Peter Mikael Hedblom (born 20 January 1970) is a Swedish professional golfer.

Early years
Hedblom was born in Gävle, Sweden. When he was just a few years old, he followed his father Olle, a former bandy player, who later became a golf club professional, to the golf course at Gävle Golf Club. Peter became a member at seven and early showed great talent, but was actively involved in ice hockey before that. His younger sister Marlene did not start her golfing career until the age of 12, but also later became a tournament professional. Through their early careers, the two siblings were supported by their parents, Olle and Agneta.

His father Olle was an elite player himself and once won the Scandinavian Foursome, together with best friend William Löfqvist, who was a well-known goaltender of the Swedish national ice hockey team and the best golfer in northern Sweden. However, Olle's own career was interrupted by a serious leg injury, when he as a bandy coach ran into the ice after the game to talk to the referee, but was hit by the ice machine. Olle's priority became supporting the golf careers of his children

In 1981, 11 years old, Hedblom  won the unofficial Swedish youth championship, Bankboken Cup, at his age level and again in 1984 at the next level.

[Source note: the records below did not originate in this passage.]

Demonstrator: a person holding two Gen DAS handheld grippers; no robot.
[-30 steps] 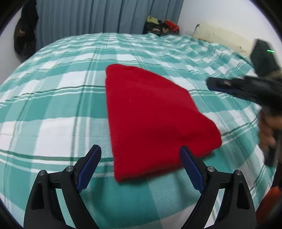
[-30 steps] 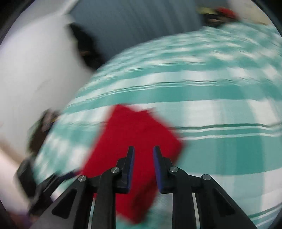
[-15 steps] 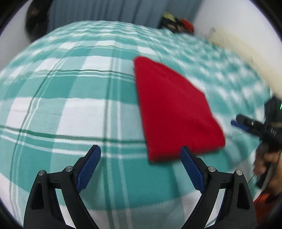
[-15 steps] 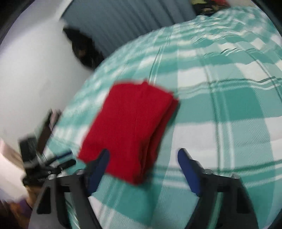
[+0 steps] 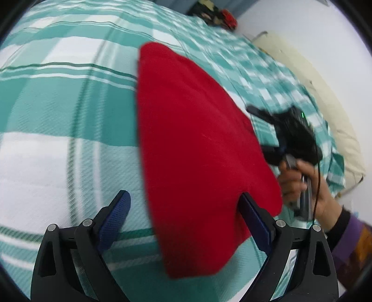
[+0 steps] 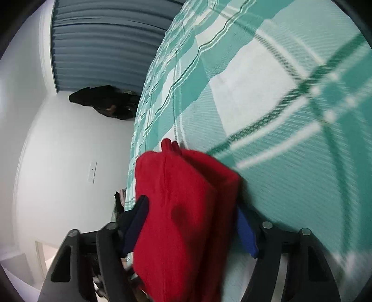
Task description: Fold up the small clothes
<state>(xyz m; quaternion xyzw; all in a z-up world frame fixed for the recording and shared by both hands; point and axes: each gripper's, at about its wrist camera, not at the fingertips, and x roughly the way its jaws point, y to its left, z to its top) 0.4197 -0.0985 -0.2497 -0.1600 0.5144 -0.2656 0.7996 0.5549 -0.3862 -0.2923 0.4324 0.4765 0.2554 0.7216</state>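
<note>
A folded red garment [image 5: 190, 139] lies on the green-and-white checked bed sheet [image 5: 58, 116]. My left gripper [image 5: 183, 199] is open wide, low over the garment's near end, with its right finger at the cloth's edge. At the garment's right side a hand [image 5: 300, 181] holds my right gripper [image 5: 262, 132]. In the right wrist view, that gripper [image 6: 191, 204] is rolled sideways and straddles the folded red layers [image 6: 186, 197]. Its jaws are closing with the cloth between them, and the pads do not clearly press on it.
A pile of clothes [image 5: 216, 16] sits at the bed's far corner. A beige cushion [image 5: 325, 104] runs along the right side. Blue curtains [image 6: 104, 34], a dark hanging garment [image 6: 104, 102] and a white wall lie beyond the bed's left edge.
My left gripper has come closer and lower, so the garment's near end now lies between its fingers. My right gripper opened from nearly shut, rolled sideways and dropped onto the garment's edge.
</note>
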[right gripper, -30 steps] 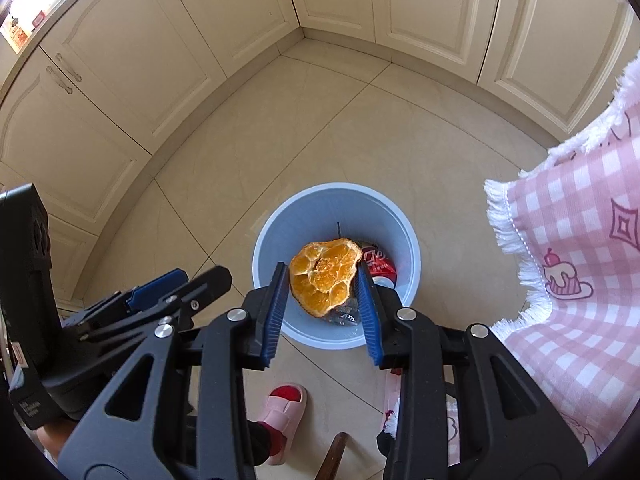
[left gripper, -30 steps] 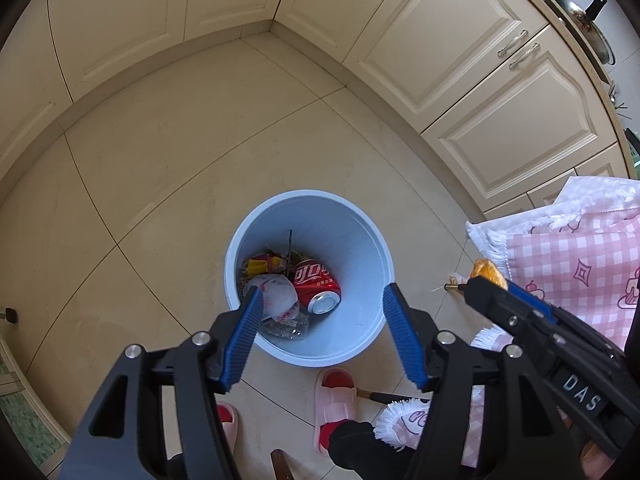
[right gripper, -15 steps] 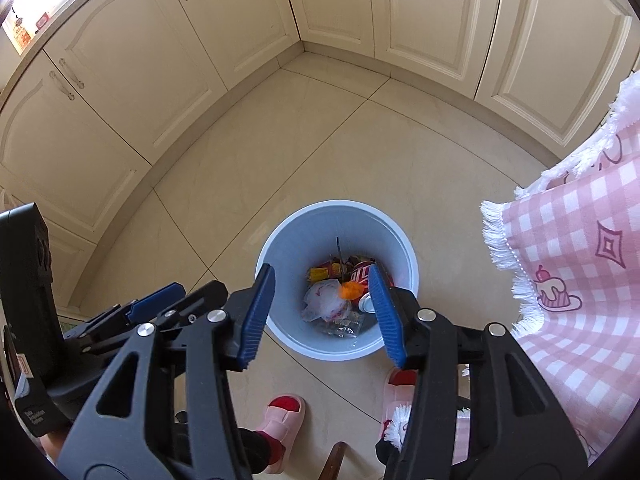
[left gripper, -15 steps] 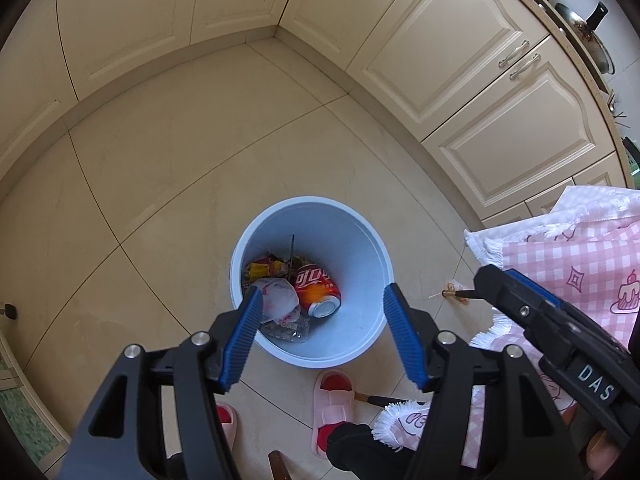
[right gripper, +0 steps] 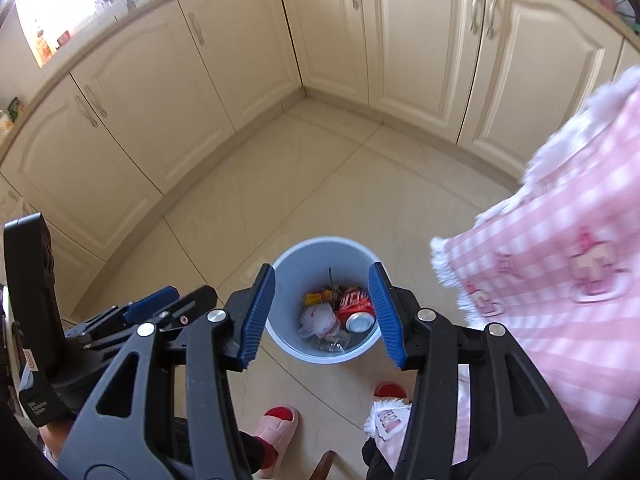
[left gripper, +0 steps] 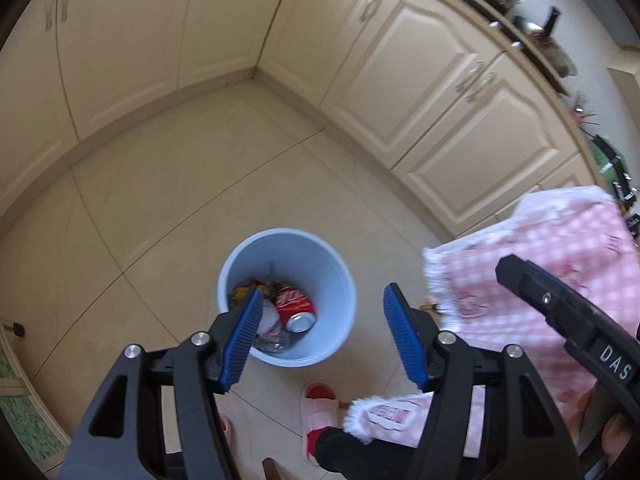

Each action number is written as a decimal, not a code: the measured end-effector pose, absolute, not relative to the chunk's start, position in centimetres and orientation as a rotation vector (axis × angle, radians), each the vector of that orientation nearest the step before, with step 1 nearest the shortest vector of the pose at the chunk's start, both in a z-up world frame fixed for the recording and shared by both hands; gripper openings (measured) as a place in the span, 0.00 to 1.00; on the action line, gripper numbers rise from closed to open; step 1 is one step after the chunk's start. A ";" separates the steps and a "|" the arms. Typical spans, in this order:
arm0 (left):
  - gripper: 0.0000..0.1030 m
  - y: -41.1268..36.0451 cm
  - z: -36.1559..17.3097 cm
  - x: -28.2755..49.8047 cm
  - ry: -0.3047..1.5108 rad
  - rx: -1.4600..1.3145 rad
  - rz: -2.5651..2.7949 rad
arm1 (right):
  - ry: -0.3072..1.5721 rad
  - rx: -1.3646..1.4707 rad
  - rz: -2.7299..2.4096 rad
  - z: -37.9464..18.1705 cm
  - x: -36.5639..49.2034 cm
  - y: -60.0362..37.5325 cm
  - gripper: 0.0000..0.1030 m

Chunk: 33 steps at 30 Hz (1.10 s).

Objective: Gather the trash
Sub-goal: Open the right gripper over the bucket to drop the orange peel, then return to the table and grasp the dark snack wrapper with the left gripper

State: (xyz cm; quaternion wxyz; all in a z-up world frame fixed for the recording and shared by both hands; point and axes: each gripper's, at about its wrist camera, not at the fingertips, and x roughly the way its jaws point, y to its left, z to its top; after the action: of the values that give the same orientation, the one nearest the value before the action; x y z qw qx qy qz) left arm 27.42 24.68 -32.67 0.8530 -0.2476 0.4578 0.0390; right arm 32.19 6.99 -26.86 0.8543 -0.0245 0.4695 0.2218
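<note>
A light blue trash bin point(left gripper: 332, 264) point(right gripper: 288, 268) stands on the tiled floor below both grippers. Inside lie a red soda can point(left gripper: 295, 307) point(right gripper: 355, 307), a white crumpled bag point(right gripper: 318, 319) and a yellow wrapper point(right gripper: 314, 298). The orange peel is not visible in the bin. My left gripper point(left gripper: 322, 334) is open and empty, high above the bin's right edge. My right gripper point(right gripper: 322, 314) is open and empty, directly above the bin. The right gripper's body shows at the right of the left wrist view point(left gripper: 568, 320).
Cream kitchen cabinets point(left gripper: 420, 80) point(right gripper: 420, 40) line the floor's corner. A table with a pink checked cloth point(left gripper: 552, 264) point(right gripper: 560, 272) is to the right of the bin. The person's pink slippers point(left gripper: 318, 404) point(right gripper: 280, 420) stand just below it.
My right gripper opened and dropped the orange peel into the bin. Both grippers then rose away from the bin, which looks smaller now.
</note>
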 end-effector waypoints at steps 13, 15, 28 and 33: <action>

Hedblom and his father won the Swedish Father and Son Championship four years in a row 1985–1988.

Amateur career
He won the 1987 Swedish Boys under 19 Championship when he was 17. The following year he won the Doral Junior Classic in the United States and the Nordic Championship. At his home course he shot an eight under par 28 on the last nine, to win the Junior District Championship by a big margin.

He was a member of the Continental Europe team that won the 1986 Jacques Léglise Trophy and also played in the event in 1987.

He finished second in the Swedish Junior Stroke-play Championship in 1988 and turned professional later the same year.

Professional career
Hedblom has played mainly on the European Tour, on which he has won three tournaments. His best year-end ranking on the Order of Merit was 29th in 2008. His first win on the European Tour was at the Moroccan Open in 1996.

As a 20-year-old, he qualified for his first Open Championship in 1990, but did not make the cut. In 1996, he qualified for his third Open, to take place at Royal Lytham & St Annes Golf Club, England 18–21 July. In the second round, Hedblom tied the course record 65 and played in the next to last group on Saturday with Jack Nicklaus. Hedblom finally finished a career major championship best tied 7th, with Fred Couples, Greg Norman and Greg Turner, six strokes from winner Tom Lehman.

Hedblom didn't win on the tour again until 2007 when he was victorious at the Maybank Malaysian Open, which was co-sanctioned with the Asian Tour. He picked up his third win at the 2009 Johnnie Walker Championship at Gleneagles, Scotland, his first tour title on European soil, a reward for him, who lost a play-off – the fourth of his career – the previous week in the KLM Open.

During his career, he has also won four tournaments on the Challenge Tour.

He represented Sweden in the 1996 Dunhill Cup, where Sweden advanced to the semifinal, where they lost to the tournament-winning United States team and tied third.

Personal life
Hedblom has not moved abroad, like many other successful Swedish golfers have, and always lived in his hometown Gävle in Sweden, close to his relatives. He has always been a fan of the local ice hockey team, Brynäs IF, who was dominating in Sweden in the 1970s.

He broke his leg in 2001. This mishap came about when he participated in a yearly ice hockey game for golfers.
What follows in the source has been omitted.